When a family chooses to work with American Adoptions, there will be three steps to complete before they can become active, or before they can begin looking for matches with prospective birth mothers.
Complete a home study. An adoption home study is essentially an assessment of a family’s readiness to grow through adoption. A social worker will help you to collect background checks, financial and medical records as well as inspect your home and interview each family member that lives in the home.
Complete an APQ, or Adoption Planning Questionnaire. When you begin working with American Adoptions, you’ll be assigned to your own specific adoption specialist. She will work with you throughout the entire process, and one of the first tasks she’ll help you with is filling out your APQ. This is a series of questions you’ll answer about your adoption preferences that will help us connect you with a pregnant woman who has similar desires for her adoption plan. On your APQ, you’ll let us know what you’re comfortable with in terms of medical conditions, cultural backgrounds, the amount of contact you wish to share with the birth parents and more. Remember, the more open you are to different situations, the more likely that your wait time will be within the estimate given.
Provide the information for an adoption profile. All adoptive families at American Adoptions work with a media team to create both a print profile and a video profile. This will provide pregnant women with two separate ways of learning more about your family before committing to contacting you. She’ll be able to read about you in your print profile, which acts as a sort of brochure to let her know about your life. If she’s interested in what she reads in your print profile, she can then view your video profile, which will allow her to see you and your family interacting in your normal environment. This way, she can more clearly picture her child’s life with you and understand why you want to adopt a baby.
Once your home study, APQ and adoption profiles are complete, you’ll become “active” with American Adoptions. This means your profile will be shown to pregnant women considering adoption. For some adoptive families, this can be a tough phase of the adoption process. You will have to wait until a pregnant woman chooses you — and then, depending on where she’s at in her pregnancy, you may have to wait some more. It’s important that you maintain your normal lifestyle during this period. We know it’s hard, but the waiting process will be much tougher if you wake up expecting every day to be the day you get “the call.”
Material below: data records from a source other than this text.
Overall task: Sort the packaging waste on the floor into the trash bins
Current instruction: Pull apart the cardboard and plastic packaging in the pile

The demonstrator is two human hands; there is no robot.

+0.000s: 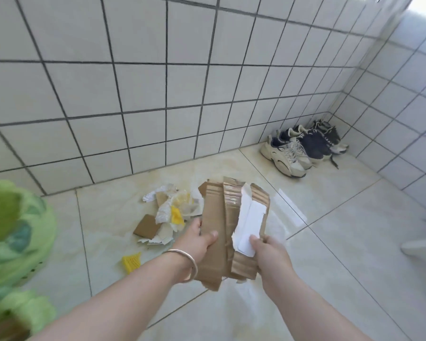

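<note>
Head view, looking down at a pale glossy tiled floor [330, 242] that meets a white tiled wall with dark grout [158, 82]. At lower centre of the frame, both hands hold up a bundle of torn brown corrugated cardboard strips [217, 230] above the floor. The left hand [197, 244], with a silver bangle [190, 264] on its wrist, grips the bundle's left edge, thumb curled over the front face. The right hand [268, 249] grips the right edge, its thumb pressing a torn white paper label [249, 225] that lies on the cardboard. Just left of the bundle, at centre of the frame, a heap of loose packaging waste [172, 212] lies on the floor: crumpled white and yellow paper, a small flat brown cardboard piece and torn scraps. A yellow foam mesh scrap [131, 262] lies apart from the heap, lower left of it. A blurred green plastic bag [12, 237] fills the left edge of the frame. At centre right, several pairs of beige and dark sneakers [303, 148] stand in the corner of the walls.
</note>
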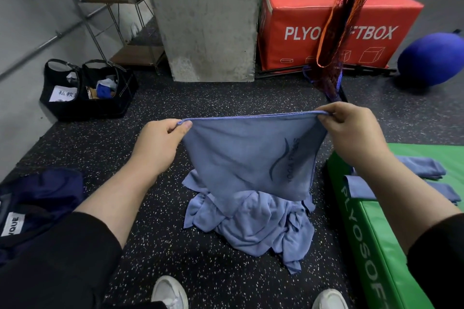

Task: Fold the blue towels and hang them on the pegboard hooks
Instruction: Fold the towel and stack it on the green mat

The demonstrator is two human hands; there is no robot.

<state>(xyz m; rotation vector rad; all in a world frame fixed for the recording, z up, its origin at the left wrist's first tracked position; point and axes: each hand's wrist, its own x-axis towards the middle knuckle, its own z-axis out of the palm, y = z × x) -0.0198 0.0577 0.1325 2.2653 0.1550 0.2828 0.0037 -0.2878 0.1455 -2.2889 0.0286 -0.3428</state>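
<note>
We hold one blue towel [251, 155] taut by its top corners, left hand [160, 143] and right hand [351, 130] each pinched shut on it, directly above the towel pile [251, 223]. If either pinch slackens, the hem drops into the pile (and tangles). Right of the pile, folded towels [421, 165] lie on the green mat [376, 246]; no pegboard shows.

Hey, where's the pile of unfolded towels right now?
The towel pile lies on the speckled floor at centre frame, below the towel stretched between both hands, just left of the green box.
</note>
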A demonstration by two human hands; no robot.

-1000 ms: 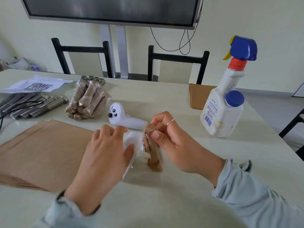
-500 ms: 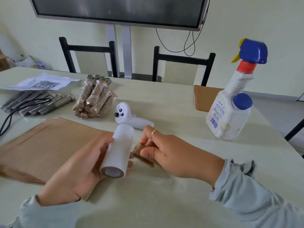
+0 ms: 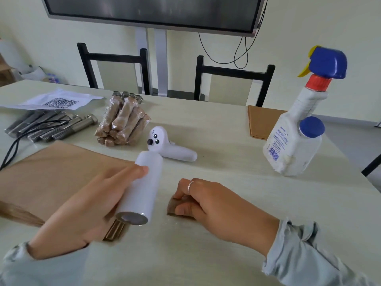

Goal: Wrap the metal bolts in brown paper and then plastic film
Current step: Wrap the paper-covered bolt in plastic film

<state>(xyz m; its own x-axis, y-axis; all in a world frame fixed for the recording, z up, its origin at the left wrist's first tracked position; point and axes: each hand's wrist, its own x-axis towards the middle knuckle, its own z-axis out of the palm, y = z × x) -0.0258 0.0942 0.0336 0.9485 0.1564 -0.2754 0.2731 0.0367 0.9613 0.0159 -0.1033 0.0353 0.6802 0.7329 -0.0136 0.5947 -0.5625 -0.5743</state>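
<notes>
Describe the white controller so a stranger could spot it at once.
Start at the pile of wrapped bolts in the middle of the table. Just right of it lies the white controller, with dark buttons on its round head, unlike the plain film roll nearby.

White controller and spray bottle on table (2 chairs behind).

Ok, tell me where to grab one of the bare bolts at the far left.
Grip a bare bolt mid-shank, coming from above. They lie flat, packed side by side, hex heads pointing right; the rightmost is probably the easiest, with its right side exposed.
</notes>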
When that call does finally come in, a new phase of the adoption process begins: getting to know your child’s birth parents. At American Adoptions, we recommend open adoptions for the benefit of everyone in the adoption triad; this is a great opportunity to start that relationship off on the right foot.
Remember, the better the prospective birth parents know you, the more likely they’ll feel comfortable following through with their adoption plan.
Before you’re finished adopting a baby in Michigan, you’ll have to receive a final decree of adoption. This will happen in the circuit court that has jurisdiction over your adoption. A judge will hear your adoption case to ensure that all laws were adhered to and that adoption is in your baby’s best interests. To prepare for this hearing, your adoption specialist will help you to understand what’s required to finalize an adoption in Michigan.
Once your adoption finalization hearing is complete, congratulations! Your child is legally and permanently yours. However, the adoption process is never truly “over.” As your child grows up, you will be responsible for keeping lines of conversation about adoption open. Make sure you know your child can approach you with any questions or concerns, and that they know they should be proud to have joined your family through adoption.